En effet, derrière ses riffs alambiqués et ses mélodies sinueuses, la musique de Predatory Light s’avère finalement diablement classique dans sa construction. Les chansons sont généralement composées de couplets et de refrains, sur lesquels viennent se greffer quelques breaks et ces rythmes envoûtants à la guitare. Cela se sent surtout sur « Divine Membrane » qui, avant d’être sauvée par l’excellent Break alliant lead mélodique et batterie martiale, s’avère être une succession de structures rythmiques résolument classiques, plus ou moins rapides, mais jamais très intéressantes. Et c’est d’ailleurs le constat que l’on peut faire pour toutes les parties les plus rapides car, si elles sont ma foi bien exécutées, elles n’apportent pour la plupart pas grand-chose aux compositions et font un petit peu figure de remplissage face aux passages plus mélodiques et alambiqués de l’album.
C’est donc un constat mitigé qui se dresse finalement à l’écoute de cet album. Une sensation partagée entre le bonheur d’écouter ces délicieuses mélodies sinistres et la lassitude de devoir passer par des passages nettement moins intéressants pour les atteindre. L’album est donc inégal, présentant l’excellent comme le nettement moins bon. Un album finalement beaucoup moins complexe que pourrait nous faire penser ces riffs tarabiscotés, aux multiples passages éminemment répétitifs et à la production beaucoup trop proprette pour l’ambiance que le groupe souhaite lui insuffler. Le split avec Vorde faisait bien mieux à ce niveau là, avec une production sombre et opaque qui servait des compositions elles aussi beaucoup plus inspirées.
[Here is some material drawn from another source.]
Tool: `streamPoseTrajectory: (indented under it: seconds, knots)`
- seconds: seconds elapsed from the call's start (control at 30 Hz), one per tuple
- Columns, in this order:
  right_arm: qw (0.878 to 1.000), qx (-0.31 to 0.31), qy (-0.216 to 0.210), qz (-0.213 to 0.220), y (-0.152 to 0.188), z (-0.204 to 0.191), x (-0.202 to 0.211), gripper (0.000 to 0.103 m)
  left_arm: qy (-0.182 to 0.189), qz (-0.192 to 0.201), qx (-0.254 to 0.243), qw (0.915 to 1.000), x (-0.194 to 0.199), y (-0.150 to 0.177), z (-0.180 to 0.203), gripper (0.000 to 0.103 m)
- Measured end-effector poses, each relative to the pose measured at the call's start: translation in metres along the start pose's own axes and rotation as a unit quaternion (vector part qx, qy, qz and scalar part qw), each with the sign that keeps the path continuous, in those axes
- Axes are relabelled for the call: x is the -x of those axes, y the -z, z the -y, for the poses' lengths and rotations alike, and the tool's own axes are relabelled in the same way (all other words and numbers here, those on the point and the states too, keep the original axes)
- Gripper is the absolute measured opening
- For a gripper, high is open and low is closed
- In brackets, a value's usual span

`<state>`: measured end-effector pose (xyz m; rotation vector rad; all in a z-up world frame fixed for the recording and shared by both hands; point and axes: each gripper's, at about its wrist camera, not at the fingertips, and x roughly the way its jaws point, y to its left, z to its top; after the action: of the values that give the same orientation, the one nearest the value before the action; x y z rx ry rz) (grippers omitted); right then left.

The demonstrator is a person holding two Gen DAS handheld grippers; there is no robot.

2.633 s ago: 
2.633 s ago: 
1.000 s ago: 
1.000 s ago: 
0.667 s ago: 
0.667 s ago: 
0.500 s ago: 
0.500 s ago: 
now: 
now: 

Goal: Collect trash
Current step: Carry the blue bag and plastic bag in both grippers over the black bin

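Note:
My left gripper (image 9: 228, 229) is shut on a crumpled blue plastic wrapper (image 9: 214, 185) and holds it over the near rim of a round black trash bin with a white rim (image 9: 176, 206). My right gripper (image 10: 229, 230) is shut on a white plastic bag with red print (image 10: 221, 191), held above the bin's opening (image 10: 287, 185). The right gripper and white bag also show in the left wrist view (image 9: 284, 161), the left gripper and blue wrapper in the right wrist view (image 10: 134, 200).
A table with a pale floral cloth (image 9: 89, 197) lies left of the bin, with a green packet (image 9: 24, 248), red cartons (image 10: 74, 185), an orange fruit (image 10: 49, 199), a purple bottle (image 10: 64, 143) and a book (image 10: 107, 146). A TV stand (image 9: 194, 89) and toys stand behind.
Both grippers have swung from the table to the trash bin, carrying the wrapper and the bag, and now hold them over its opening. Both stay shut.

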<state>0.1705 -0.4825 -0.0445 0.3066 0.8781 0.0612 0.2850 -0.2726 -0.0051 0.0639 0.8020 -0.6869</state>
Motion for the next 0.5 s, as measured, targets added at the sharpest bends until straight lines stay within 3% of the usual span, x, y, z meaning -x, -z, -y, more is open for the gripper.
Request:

C’est pourtant la mine réjouie que je me replonge dedans de façon régulière, car les douces mélopées restent pernicieusement gravées dans la mémoire et font de fait assez vite disparaître les passages les moins intéressants. Le groupe a potentiel certain, et il me tarde de voir ce que ça va donner quand ils auront pris un peu de bouteille et se rendront compte que quelques lignes mélodiques disséminées çà et là ne suffisent pas à tenir les auditeurs en haleine lors d’écoutes répétées.